**TASK DETAILS**
Begin at the line below that contains "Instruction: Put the". Repeat it and all remaining lines of the records exactly.

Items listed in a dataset
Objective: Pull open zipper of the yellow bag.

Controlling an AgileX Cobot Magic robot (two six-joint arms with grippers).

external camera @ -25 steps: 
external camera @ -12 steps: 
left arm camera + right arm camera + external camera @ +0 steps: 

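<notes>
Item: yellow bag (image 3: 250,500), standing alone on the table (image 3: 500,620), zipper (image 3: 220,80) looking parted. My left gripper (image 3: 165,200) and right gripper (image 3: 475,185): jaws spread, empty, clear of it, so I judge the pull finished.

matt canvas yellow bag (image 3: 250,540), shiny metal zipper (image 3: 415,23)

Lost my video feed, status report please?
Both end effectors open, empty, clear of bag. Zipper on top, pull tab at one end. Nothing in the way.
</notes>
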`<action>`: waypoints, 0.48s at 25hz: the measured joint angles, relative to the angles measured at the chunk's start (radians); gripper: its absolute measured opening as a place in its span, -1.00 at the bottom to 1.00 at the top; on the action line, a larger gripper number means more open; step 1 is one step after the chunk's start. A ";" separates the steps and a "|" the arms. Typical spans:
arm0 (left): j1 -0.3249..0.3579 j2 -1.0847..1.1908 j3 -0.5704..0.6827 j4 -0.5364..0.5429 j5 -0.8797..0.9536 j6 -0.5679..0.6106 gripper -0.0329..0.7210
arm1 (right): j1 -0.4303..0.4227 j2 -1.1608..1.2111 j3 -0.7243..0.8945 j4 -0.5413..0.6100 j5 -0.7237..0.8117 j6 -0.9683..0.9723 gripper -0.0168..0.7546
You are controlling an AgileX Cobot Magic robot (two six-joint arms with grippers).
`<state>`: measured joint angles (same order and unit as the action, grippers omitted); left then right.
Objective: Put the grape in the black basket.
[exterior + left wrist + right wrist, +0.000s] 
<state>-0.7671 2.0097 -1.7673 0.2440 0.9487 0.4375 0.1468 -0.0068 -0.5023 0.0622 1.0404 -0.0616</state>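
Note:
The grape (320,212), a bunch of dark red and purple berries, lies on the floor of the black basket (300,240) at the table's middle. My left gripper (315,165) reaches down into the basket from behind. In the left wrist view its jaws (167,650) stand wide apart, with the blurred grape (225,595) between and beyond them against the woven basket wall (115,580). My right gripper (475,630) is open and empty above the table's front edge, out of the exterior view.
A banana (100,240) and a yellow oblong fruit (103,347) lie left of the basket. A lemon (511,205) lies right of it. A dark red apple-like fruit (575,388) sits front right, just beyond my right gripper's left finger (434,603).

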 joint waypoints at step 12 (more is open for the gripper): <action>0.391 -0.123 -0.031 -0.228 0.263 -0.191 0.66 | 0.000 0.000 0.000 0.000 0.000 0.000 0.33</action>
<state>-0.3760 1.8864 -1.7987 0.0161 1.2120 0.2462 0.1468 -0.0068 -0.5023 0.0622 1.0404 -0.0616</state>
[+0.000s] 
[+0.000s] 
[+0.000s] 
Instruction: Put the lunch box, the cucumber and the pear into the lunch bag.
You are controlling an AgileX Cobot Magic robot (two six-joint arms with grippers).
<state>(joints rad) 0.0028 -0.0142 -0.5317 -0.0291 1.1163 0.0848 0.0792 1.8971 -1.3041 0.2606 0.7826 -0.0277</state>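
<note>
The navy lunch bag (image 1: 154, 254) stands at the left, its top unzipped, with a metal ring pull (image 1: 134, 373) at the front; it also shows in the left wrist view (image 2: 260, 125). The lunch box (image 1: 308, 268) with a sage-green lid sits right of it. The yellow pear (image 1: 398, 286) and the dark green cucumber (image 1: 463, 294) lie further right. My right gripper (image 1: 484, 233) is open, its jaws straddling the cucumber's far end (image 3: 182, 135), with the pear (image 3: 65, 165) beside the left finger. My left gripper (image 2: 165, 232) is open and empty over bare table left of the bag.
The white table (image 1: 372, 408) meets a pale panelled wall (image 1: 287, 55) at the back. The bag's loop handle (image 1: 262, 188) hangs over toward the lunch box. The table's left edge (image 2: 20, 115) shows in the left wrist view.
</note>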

**ANSWER**
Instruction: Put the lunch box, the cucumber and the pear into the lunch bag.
You are controlling an AgileX Cobot Magic robot (two six-joint arms with grippers).
<state>(joints rad) 0.0028 -0.0142 -0.5317 -0.0291 1.1163 0.0848 0.0792 1.8971 -1.3041 0.2606 0.7826 -0.0277</state>
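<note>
The navy lunch bag (image 1: 154, 254) stands at the left, its top unzipped, with a metal ring pull (image 1: 134, 373) at the front; it also shows in the left wrist view (image 2: 260, 125). The lunch box (image 1: 308, 268) with a sage-green lid sits right of it. The yellow pear (image 1: 398, 286) and the dark green cucumber (image 1: 463, 294) lie further right. My right gripper (image 1: 484, 233) is open, its jaws straddling the cucumber's far end (image 3: 182, 135), with the pear (image 3: 65, 165) beside the left finger. My left gripper (image 2: 165, 232) is open and empty over bare table left of the bag.
The white table (image 1: 372, 408) meets a pale panelled wall (image 1: 287, 55) at the back. The bag's loop handle (image 1: 262, 188) hangs over toward the lunch box. The table's left edge (image 2: 20, 115) shows in the left wrist view.
</note>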

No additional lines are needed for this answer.